The main public high school that serves the area is Belleville High School-West which was, in 2003, moved from its old location at 2600 West Main Street (now Lindenwood University's Belleville Campus) to its new location at 4063 Frank Scott Parkway West.

===Public schools===
- Belleville School District 118
  - Abe Lincoln School, 820 Royal Heights Rd., Belleville IL 62226
  - Central Jr. High School, 1801 Central School Rd., Belleville, IL 62220
  - Douglas School, 125 Carlyle Ave., Belleville, IL 62220
  - Franklin School, 301 N. 2nd St., Belleville, IL 62220
  - Henry Raab School, 1120 Union Ave., Belleville, IL 62220
  - Jefferson School, 1400 N. Charles St., Belleville, IL 62221
  - Roosevelt School, 700 West Cleveland, Belleville, IL 62220
  - Union School, 20 S. 27th St., Belleville, IL 62220
  - Washington School, 400 South Charles, Belleville, IL 62220
  - Westhaven School, 118 Westhaven School Rd., Belleville, IL 62220
  - West Jr. High School, 840 Royal Heights Rd., Belleville, IL 62226
- Belleville Township High School District 201
  - Belleville High School-West, 4063 Frank Scott Parkway West, Belleville, IL 62223
  - Belleville High School-East, 2555 West Blvd., Belleville, IL 62221
- Harmony-Emge District 175
  - Ellis Elementary, 250 Illini Dr., Belleville, IL 62223
  - Harmony Intermediate, 7401 Westchester Dr, Belleville, IL 62223
  - Emge Junior High, 7401 Westchester Dr, Belleville, IL 62223
- Signal Hill School District 181, 40 Signal Hill Place, Belleville, Illinois 62223
- Millstadt District 160, 211 W Mill Street, Millstadt IL 62260

===Private schools===
- Althoff Catholic High School, 5401 West Main St., Belleville, IL 62226
- Our Lady Queen of Peace School, 5915 North Belt West, Belleville, IL 62223

===Higher education===
- Saint Louis University Belleville Campus
- Lindenwood University – Belleville
- Southwestern Illinois College

== Government ==
Stookey Township is governed by a Board of Trustees, a Township Supervisor, an assessor, clerk, and Highway commissioner.

== Infrastructure ==

=== Utilities ===
Utility companies that work in the area are the Ameren IP Company (providing both electricity and natural gas), the Illinois-American Water Company, Stookey Township Sewer and Belleville Sewage. Since Stookey Township isn't officially part of Belleville, it does not receive city trash service—several public and privately owned trash collection companies are available to choose from. Residents must contact a collection company to set up deals on trash collection. Citizens of Stookey also cannot get library cards or check out books at Belleville libraries. No libraries exist so far in Stookey Township. Stookey township citizens are protected by the Signal Hill and Villa Hills volunteer fire departments and the St. Clair County Sheriff, but Belleville city police do not have jurisdiction in Stookey Township.

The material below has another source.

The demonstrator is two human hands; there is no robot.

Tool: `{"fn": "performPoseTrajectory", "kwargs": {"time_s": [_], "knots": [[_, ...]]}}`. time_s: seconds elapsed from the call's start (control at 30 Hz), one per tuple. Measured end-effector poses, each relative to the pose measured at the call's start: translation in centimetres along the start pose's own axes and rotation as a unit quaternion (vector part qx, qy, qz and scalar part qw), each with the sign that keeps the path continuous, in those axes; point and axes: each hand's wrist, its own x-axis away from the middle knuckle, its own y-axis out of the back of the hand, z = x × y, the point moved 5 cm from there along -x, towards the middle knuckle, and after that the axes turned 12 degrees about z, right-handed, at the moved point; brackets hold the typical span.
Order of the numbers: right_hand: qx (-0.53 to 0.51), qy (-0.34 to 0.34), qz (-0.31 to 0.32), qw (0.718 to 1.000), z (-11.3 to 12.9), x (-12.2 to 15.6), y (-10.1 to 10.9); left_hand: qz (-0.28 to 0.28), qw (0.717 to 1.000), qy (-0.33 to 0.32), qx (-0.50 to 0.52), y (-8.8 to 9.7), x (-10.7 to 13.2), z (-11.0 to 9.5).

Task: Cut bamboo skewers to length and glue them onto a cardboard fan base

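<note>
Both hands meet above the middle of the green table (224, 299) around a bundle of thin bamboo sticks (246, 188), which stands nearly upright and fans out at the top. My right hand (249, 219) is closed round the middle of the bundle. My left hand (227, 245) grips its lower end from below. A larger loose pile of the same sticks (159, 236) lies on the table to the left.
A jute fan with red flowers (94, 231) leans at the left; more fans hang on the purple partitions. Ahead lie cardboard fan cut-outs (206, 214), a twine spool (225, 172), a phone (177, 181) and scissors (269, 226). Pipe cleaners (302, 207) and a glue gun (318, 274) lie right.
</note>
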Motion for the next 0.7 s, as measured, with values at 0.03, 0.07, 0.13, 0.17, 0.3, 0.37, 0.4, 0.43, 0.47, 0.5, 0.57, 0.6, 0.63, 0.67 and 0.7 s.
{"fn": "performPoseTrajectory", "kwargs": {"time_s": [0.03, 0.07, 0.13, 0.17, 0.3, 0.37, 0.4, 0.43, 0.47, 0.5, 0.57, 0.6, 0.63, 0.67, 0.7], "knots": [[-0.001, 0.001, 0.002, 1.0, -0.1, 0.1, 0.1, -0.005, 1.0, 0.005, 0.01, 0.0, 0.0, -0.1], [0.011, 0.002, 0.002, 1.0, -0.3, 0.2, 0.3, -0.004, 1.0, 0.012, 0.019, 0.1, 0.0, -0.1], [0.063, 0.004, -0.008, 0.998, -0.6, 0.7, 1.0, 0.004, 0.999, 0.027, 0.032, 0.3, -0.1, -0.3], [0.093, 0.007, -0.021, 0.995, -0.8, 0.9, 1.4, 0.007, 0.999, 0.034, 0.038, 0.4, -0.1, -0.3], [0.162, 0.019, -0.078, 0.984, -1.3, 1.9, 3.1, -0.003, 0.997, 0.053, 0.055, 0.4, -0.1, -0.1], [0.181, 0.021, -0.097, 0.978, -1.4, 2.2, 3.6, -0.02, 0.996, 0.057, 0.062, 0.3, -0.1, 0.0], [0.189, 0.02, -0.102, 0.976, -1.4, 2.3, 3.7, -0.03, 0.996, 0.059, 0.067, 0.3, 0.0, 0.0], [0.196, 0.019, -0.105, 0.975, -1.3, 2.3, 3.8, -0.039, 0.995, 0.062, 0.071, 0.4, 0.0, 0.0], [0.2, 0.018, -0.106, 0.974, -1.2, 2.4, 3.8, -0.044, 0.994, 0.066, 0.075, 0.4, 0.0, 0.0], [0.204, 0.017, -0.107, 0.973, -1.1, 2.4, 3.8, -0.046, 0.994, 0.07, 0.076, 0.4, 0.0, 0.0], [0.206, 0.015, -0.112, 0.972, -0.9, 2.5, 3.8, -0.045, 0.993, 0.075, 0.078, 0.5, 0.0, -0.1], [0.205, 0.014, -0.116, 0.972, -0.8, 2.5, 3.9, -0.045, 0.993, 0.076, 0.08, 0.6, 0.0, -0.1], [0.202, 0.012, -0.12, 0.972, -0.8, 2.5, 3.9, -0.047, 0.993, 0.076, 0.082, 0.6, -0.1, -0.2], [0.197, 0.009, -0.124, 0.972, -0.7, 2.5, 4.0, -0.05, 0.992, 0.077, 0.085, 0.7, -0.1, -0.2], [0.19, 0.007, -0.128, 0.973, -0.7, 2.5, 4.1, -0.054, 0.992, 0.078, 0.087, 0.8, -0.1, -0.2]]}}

=== Belleville Crossing ===
Belleville Crossing is a shopping center and retail/business plaza that was constructed by the Desco Group under the contractor Impact Strategies. The first stores opened in this plaza in October, 2007. While technically annexed by Belleville Township proper (City of Belleville), it is located in the heart of Stookey Township near the Belleville West High School at the intersection of Illinois Route 15, and Frank Scott Parkway.

=== Religious sites ===
The National Shrine of Our Lady of the Snows is a Marian shrine set on 200 acres of wooded land located in Belleville.

==Notable people==
- Jenny Bindon - Goalkeeper for the New Zealand Women's Football Team at the 2007 Women's World Cup and 2008 Summer Olympics in Beijing; grew up in Stookey Township.
- Jay Farrar - musician and songwriter; lived in Stookey Township.
- Fred Keck - Illinois state representative and farmer; born in Stookey Township.